I look at him and all I see is a cute little beach boy. His hair isn’t even that long these days! It usually just skims his shoulders. But when I sent the picture below for a custom tumbler where they made us look like Simpson’s characters, he came back looking more like Lisa than Bart. I had to ask them to redraw it, and remove the long eyelashes and lipstick that made him look like my teenage daughter. It would have been fine if he did have big eyelashes and wear lipstick, but he doesn’t, and I wanted it to actually look like him.
We live in a bit of a weird time where gender identification is a big issue, and just trying to explain things to a child asking questions is not always easy. My son has always been a Boy with a capital B. He’s very proud of his boyness and likes to proclaim things “boy things,” which drives me crazy because 6-year-old me would be mad and shouting “Girls can play with this stuff too! So then I try and explain that boys and girls can both play with the same stuff, and although typically girls and boys will be attracted to certain things, sometimes they aren’t, and that’s ok too.
I feel like it’s my job to make sure this kid turns out to be a kind and understanding person. And the kind of guy that understands things aren’t off limits to girls just because they are girls and vice versa. And you’d think a kid with a full head of glorious “girl hair” would be on the more understanding side of things.

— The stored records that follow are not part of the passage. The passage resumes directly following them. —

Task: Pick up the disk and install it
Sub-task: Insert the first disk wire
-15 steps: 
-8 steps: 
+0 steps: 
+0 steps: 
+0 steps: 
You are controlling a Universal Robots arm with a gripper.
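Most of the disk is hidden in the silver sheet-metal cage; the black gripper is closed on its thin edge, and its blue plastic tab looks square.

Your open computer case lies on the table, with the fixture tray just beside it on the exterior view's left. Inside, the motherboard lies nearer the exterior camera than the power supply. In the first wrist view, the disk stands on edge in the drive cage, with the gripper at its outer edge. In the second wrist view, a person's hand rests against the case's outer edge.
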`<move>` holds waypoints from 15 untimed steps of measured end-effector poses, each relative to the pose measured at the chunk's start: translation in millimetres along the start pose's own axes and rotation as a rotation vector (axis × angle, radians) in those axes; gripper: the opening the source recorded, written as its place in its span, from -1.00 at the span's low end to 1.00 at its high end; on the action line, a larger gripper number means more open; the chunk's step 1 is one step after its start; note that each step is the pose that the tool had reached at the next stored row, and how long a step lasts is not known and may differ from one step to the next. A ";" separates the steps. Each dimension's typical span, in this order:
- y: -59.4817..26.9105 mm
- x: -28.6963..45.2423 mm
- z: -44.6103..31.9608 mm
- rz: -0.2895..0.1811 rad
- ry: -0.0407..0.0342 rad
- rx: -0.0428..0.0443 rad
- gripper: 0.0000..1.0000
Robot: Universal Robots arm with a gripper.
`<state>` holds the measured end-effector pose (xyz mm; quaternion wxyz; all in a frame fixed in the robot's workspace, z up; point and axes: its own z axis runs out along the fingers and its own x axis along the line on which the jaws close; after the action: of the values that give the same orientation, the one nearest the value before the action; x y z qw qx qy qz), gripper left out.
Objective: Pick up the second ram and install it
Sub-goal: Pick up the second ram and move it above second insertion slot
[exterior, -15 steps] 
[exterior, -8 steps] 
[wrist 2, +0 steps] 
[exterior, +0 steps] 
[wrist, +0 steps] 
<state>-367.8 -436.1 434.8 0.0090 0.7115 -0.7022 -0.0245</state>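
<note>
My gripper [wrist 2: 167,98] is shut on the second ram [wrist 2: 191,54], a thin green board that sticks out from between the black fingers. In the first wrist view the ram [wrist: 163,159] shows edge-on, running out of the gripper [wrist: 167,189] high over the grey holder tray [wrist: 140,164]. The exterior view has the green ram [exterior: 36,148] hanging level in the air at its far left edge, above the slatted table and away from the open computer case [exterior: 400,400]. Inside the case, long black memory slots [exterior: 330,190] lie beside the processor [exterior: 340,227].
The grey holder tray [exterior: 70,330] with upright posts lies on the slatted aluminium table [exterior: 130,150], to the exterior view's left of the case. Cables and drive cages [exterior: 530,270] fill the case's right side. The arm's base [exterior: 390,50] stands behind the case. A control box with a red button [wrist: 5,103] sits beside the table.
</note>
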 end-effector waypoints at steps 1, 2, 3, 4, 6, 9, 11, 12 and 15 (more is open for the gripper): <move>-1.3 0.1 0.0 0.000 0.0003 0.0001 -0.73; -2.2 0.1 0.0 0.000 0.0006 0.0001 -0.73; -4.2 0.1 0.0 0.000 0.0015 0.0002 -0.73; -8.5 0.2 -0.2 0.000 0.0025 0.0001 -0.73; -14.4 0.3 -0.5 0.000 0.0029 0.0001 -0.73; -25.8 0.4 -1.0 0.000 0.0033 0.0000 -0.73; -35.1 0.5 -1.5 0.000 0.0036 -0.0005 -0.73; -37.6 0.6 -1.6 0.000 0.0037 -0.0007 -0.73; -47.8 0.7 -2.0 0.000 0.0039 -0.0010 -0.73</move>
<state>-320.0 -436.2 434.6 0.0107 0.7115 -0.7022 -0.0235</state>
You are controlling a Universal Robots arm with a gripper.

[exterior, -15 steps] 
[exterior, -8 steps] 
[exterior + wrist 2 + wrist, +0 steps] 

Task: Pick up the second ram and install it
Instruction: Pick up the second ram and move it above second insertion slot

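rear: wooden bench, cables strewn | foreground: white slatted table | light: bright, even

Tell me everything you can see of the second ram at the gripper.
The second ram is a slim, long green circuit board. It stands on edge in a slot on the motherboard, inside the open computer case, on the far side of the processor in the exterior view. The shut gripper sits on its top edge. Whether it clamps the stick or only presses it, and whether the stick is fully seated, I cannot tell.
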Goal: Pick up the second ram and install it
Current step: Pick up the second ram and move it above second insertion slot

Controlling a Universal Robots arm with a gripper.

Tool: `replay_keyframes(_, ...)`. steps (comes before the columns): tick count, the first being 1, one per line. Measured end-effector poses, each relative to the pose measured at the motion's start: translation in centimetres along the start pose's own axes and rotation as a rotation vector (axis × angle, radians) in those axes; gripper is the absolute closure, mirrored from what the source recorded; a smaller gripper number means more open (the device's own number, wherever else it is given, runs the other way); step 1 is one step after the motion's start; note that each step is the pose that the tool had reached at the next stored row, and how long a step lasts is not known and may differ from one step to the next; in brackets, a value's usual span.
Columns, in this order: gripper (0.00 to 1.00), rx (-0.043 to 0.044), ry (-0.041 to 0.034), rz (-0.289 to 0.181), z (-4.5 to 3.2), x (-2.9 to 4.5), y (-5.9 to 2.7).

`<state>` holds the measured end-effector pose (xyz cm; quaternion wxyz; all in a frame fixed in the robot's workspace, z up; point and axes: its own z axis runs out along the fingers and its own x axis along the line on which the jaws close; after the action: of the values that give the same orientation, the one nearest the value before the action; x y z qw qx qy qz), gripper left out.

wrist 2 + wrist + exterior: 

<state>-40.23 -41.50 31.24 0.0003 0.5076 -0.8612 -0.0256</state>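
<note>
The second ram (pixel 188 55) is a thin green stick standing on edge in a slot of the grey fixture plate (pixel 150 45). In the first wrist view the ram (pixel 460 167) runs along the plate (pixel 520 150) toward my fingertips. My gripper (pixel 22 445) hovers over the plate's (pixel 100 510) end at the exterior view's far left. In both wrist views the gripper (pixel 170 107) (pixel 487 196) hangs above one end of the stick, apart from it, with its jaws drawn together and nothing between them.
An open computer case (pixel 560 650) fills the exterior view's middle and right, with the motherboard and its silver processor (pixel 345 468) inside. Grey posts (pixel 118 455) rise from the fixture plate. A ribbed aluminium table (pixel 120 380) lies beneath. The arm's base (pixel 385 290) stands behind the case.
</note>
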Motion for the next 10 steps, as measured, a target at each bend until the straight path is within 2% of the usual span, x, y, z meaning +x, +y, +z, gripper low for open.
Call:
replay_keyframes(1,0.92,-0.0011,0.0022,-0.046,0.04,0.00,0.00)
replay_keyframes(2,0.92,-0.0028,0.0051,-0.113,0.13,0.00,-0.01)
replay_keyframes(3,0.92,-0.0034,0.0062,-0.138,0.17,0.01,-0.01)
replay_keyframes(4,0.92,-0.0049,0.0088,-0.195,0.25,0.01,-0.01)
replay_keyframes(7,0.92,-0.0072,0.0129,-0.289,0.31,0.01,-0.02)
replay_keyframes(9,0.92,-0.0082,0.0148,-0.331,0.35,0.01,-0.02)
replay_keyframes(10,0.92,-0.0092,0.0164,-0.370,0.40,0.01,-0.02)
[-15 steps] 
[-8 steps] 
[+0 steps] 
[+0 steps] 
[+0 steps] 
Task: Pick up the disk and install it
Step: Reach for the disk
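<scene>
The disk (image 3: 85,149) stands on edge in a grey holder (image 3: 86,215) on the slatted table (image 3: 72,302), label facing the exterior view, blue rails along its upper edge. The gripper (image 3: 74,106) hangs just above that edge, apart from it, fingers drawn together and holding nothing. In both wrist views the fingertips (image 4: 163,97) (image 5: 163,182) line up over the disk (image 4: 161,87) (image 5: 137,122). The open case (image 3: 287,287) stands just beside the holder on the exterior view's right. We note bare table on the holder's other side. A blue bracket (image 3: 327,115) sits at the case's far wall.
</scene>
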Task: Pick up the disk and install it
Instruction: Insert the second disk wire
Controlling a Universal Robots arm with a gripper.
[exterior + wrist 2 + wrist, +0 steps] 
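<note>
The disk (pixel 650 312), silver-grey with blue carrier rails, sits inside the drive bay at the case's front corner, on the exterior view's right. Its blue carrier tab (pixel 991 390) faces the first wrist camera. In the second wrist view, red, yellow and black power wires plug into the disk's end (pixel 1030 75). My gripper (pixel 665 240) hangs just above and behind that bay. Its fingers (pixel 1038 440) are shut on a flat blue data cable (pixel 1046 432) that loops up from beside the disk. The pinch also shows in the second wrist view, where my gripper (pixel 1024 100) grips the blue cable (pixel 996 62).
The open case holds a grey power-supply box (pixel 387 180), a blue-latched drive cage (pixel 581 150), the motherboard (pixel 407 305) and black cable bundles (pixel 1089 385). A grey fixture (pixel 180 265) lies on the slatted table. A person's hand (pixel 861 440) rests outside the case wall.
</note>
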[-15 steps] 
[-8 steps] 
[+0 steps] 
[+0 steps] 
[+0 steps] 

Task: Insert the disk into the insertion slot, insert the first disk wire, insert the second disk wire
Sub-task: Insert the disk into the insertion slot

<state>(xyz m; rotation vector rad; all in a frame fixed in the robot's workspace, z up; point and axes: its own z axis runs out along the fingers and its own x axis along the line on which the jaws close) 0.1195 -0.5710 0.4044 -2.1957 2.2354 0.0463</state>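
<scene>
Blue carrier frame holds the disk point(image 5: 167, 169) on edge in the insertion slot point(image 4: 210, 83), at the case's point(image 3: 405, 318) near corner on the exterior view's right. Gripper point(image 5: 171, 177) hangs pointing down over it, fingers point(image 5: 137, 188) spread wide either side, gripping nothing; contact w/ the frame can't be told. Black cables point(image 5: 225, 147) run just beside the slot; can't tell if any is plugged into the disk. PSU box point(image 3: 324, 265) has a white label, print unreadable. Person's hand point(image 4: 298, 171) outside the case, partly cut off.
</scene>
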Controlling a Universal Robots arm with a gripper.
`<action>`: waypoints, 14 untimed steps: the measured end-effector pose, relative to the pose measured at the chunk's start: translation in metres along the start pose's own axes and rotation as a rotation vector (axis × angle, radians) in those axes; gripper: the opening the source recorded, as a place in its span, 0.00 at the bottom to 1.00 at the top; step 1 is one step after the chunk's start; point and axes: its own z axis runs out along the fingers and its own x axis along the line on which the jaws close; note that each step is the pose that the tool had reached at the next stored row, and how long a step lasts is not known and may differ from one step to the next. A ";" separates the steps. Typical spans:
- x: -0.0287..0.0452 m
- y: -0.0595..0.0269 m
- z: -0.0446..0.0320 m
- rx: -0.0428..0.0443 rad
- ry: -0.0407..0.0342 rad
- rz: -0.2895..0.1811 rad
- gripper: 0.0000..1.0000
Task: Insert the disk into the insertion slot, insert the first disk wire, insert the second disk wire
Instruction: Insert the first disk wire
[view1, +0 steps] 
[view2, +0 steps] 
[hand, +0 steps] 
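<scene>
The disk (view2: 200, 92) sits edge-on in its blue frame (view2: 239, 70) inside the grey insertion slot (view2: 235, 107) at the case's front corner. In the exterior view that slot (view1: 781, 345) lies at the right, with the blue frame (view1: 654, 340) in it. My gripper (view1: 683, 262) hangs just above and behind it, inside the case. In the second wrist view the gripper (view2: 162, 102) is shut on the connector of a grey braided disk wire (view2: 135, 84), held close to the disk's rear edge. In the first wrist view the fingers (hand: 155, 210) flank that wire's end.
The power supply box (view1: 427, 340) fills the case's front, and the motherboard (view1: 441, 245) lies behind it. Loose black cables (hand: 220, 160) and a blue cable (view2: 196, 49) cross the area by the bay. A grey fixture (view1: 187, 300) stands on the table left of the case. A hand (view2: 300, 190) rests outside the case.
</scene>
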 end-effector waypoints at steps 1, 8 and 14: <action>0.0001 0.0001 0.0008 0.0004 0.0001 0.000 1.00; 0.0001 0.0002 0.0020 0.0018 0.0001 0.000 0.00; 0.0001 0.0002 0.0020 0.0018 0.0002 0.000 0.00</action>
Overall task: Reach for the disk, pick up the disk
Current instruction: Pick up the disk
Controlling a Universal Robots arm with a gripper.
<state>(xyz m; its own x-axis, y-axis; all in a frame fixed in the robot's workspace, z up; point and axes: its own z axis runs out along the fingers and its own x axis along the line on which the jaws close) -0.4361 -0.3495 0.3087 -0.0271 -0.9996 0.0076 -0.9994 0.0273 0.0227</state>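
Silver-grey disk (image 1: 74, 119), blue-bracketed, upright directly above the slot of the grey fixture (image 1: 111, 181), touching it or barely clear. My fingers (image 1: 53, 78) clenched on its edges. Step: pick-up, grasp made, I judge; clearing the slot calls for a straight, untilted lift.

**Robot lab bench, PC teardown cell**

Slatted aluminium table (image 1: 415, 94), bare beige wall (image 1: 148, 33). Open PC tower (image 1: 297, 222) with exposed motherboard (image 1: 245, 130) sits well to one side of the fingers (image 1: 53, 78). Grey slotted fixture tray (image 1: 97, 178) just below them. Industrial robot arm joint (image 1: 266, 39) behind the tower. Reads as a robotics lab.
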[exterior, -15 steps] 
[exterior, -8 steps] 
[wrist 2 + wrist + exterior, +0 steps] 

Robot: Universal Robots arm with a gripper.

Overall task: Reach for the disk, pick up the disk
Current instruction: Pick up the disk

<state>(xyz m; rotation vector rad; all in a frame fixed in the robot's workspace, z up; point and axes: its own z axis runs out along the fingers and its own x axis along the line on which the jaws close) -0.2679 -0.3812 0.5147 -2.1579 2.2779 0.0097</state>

As a side note, he’s reassigned our cat’s gender and it’s a daily fight for me to call our boy cat a “she.” My husband has already succumbed and calls him a girl, making it twice as hard. My son insists the cat is a girl because we call him “Gizzie,” which is short for Gizmo. Which then leads to a discussion about how his name, Keelan, can be a girl’s name too! And then we are right back where we started…
But until the day he asks for a haircut, he can grow his hair as long as he wants. Unfortunately he refuses to let me use any kind of hair accessory to keep his hair out of his face, because of course, those are “girl things.” (insert big eye roll)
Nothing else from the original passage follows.